Mr. Mitchell: I will come to the issues that the hon. Gentleman raised about the ombudsman. I overhauled the system of compensation at the end of last year, and we now have a clearly established new system that relates specifically to the CSA and the cases that the hon. Gentleman mentioned in his speech.

As well as collecting maintenance that offsets benefit expenditure, the agency discourages abuse of the benefits system. In 1994-95, more than 60,000 parents with care withdrew their benefit claims once the agency began taking action. Overall since the agency started its operation, it is estimated that more than £644 million has been saved by that means alone.

Other tangible improvements in the performance of the CSA continue. The agency's increased emphasis on maintenance collection entails a strong and increasingly effective commitment to enforcement action when maintenance is not paid. As for payments of maintenance to parents with care, the improvements are clear. Some 98 per cent. of payments were passed on within 10 working days. In cases with difficulties in ensuring regular payments, deductions from earnings orders are now implemented quickly in all appropriate cases. More than 47,000 were issued between April 1996 and the end of January 1997.

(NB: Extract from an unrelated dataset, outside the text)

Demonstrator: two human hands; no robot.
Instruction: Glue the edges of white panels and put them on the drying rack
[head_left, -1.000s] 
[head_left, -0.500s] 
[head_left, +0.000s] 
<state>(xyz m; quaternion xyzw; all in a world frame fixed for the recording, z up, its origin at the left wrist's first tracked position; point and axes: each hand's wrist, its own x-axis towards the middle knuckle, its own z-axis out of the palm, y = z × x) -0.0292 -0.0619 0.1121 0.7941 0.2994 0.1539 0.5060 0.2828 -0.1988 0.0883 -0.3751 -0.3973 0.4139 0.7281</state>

I wish to record my appreciation, and that of all the Ministers in the Department of Social Security, to the Social Security Select Committee for the advice that it has offered on improvements to child support. The Committee has paid close attention to the policy and the operation of the scheme since its introduction, and has produced five helpful reports on the subject since April 1993. I am grateful to the Committee for its constant support for a properly functioning child support system and its determination to identify impediments to the effective operation of the agency. Both the hon. Gentlemen who contributed were somewhat grudging in their support for the Social Security Select Committee.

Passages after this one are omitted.